On 2015/10/10 10:17, Robert Haas wrote:
On Thu, Oct 8, 2015 at 11:00 PM, Etsuro Fujita
<fujita.ets...@lab.ntt.co.jp> wrote:
The best plan is presumably something like this as you said before:

LockRows
-> Nested Loop
     -> Seq Scan on verysmall v
     -> Foreign Scan on bigft1 and bigft2
          Remote SQL: SELECT * FROM bigft1 JOIN bigft2 ON bigft1.x =
bigft2.x AND bigft1.q = $1 AND bigft2.r = $2

Consider the EvalPlanQual testing to see if the updated version of a
tuple in v satisfies the query.  If we use the column in the testing, we
would get the wrong results in some cases.
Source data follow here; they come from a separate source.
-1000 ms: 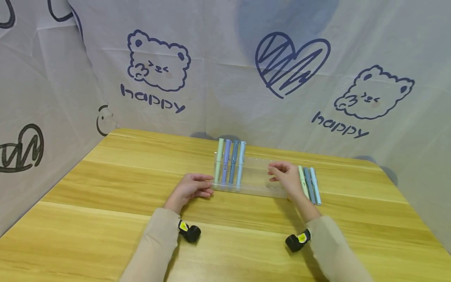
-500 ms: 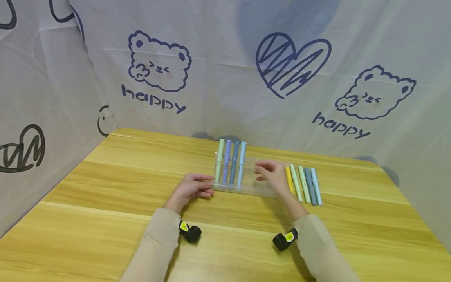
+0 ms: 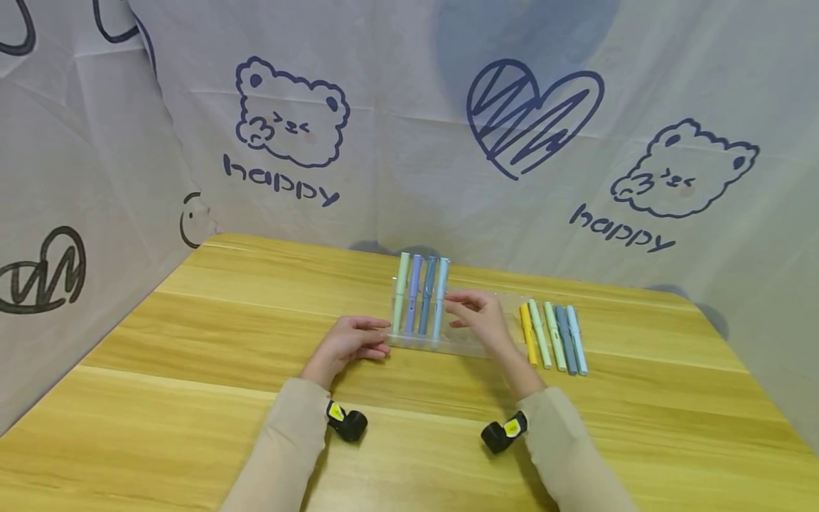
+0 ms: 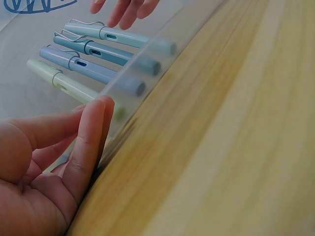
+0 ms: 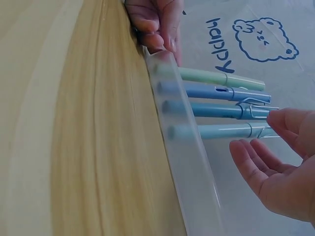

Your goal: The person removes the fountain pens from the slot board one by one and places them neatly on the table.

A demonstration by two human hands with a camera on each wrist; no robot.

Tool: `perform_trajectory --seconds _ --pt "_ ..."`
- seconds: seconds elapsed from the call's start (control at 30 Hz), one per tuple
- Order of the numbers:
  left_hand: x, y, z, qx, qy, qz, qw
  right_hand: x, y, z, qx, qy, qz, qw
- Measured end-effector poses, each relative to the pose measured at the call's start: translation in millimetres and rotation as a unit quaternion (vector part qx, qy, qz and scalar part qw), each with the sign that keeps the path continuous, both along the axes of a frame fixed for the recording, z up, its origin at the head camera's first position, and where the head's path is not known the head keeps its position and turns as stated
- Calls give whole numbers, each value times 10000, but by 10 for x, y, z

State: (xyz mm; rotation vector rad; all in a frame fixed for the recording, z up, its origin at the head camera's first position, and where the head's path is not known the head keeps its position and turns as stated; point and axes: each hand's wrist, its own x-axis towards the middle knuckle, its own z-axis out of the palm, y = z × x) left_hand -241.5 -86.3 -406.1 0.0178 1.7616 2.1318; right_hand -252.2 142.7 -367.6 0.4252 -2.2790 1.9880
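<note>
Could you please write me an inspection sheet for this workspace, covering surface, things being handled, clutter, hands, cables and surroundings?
Surface: yellowish wood-grain table.
Job's things: clear plastic pen holder with a slim pale green pen, lavender pen, slate-blue pen and light-blue pen toward its left end; five loose pens, one yellow, two pale green, one slate-blue and one light-blue, lie in a row by its right end.
Clutter: nothing seen.
Hands: left hand pinches the holder's front left corner; right hand is open beside the holder's light-blue pen, contact unclear.
Cables: nothing seen.
Surroundings: white fabric backdrop with dark line drawings of bears and hearts.
</note>
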Motion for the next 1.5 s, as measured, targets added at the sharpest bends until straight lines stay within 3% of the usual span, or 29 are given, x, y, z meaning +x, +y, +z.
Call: perform_trajectory --seconds 0.8,1.5 --pt "8 11 4 50 52 -44 10000 -86 -93 -35 287 -446 59 9986" --pt "10 4 16 8 -28 21 10000 -64 -70 -57 283 42 253 9993"
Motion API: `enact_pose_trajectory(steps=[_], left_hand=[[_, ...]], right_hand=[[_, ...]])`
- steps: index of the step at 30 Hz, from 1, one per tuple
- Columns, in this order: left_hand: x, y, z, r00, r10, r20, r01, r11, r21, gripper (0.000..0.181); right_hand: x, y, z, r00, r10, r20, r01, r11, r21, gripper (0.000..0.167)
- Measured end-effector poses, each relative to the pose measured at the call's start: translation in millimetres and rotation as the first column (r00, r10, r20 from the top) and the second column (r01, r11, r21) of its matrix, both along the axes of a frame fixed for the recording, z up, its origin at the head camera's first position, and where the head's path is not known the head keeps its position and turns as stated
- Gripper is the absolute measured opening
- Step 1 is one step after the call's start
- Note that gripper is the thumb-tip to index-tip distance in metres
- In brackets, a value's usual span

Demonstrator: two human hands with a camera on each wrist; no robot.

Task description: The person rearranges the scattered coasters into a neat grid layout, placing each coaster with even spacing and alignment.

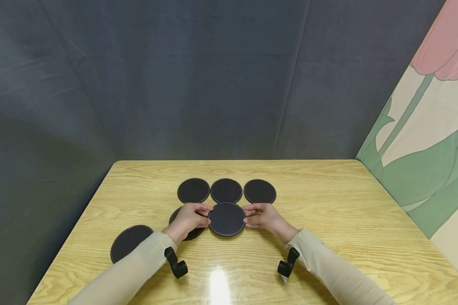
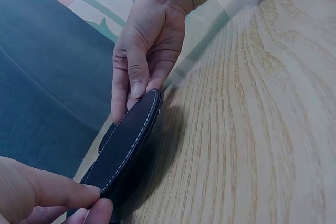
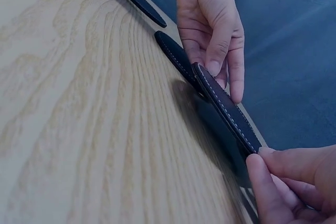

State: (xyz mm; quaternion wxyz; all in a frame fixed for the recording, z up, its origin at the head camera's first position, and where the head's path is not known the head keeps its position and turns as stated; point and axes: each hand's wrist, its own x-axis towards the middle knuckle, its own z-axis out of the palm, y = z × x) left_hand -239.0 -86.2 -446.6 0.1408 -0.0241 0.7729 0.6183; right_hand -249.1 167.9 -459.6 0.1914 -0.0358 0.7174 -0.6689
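A round black coaster (image 1: 227,219) with pale stitching round its rim is held between both hands, slightly above the wooden table; its shadow falls beneath it in both wrist views. My left hand (image 1: 187,220) pinches its left edge between thumb and fingers. On the opposite edge, my right hand (image 1: 265,218) pinches it the same way. Another coaster (image 1: 195,233) lies partly hidden under my left hand. Just beyond the held one, three coasters form a row: a left one (image 1: 193,190), a middle one (image 1: 226,191) and a right one (image 1: 260,191).
One more black coaster (image 1: 130,243) lies at the left of the table (image 1: 328,203), partly covered by my left sleeve. A dark cloth (image 1: 213,84) hangs behind and to the left. At the right stands a wall panel (image 1: 423,169) with painted tulips.
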Motion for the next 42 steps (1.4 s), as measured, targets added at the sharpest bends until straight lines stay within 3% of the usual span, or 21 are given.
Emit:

More precisely, we would get the wrong result when the value of v.q or v.r
in the updated version has changed.

Interesting test case.  It's worth considering why this works if you
were to replace the Foreign Scan with an Index Scan; suppose the query
is SELECT * FROM verysmall v LEFT JOIN realbiglocaltable t ON v.x =
t.x FOR UPDATE OF v, so that you get:

LockRows
-> Nested Loop
   -> Seq Scan on verysmall v
   -> Foreign Scan on realbiglocaltable t
     Index Cond: v.x = t.x

In your example, the remote SQL pushes down certain quals to the
remote server, and so if we just return the same tuple they might no
longer be satisfied.  In this example, the index qual is essentially a
filter condition that has been "pushed down" into the index AM.  The
EvalPlanQual machinery prevents this from generating wrong answers by
rechecking the index cond - see IndexRecheck.  Even though it's
normally the AM's job to enforce the index cond, and the executor does
not need to recheck, in the EvalPlanQual case it does need to recheck.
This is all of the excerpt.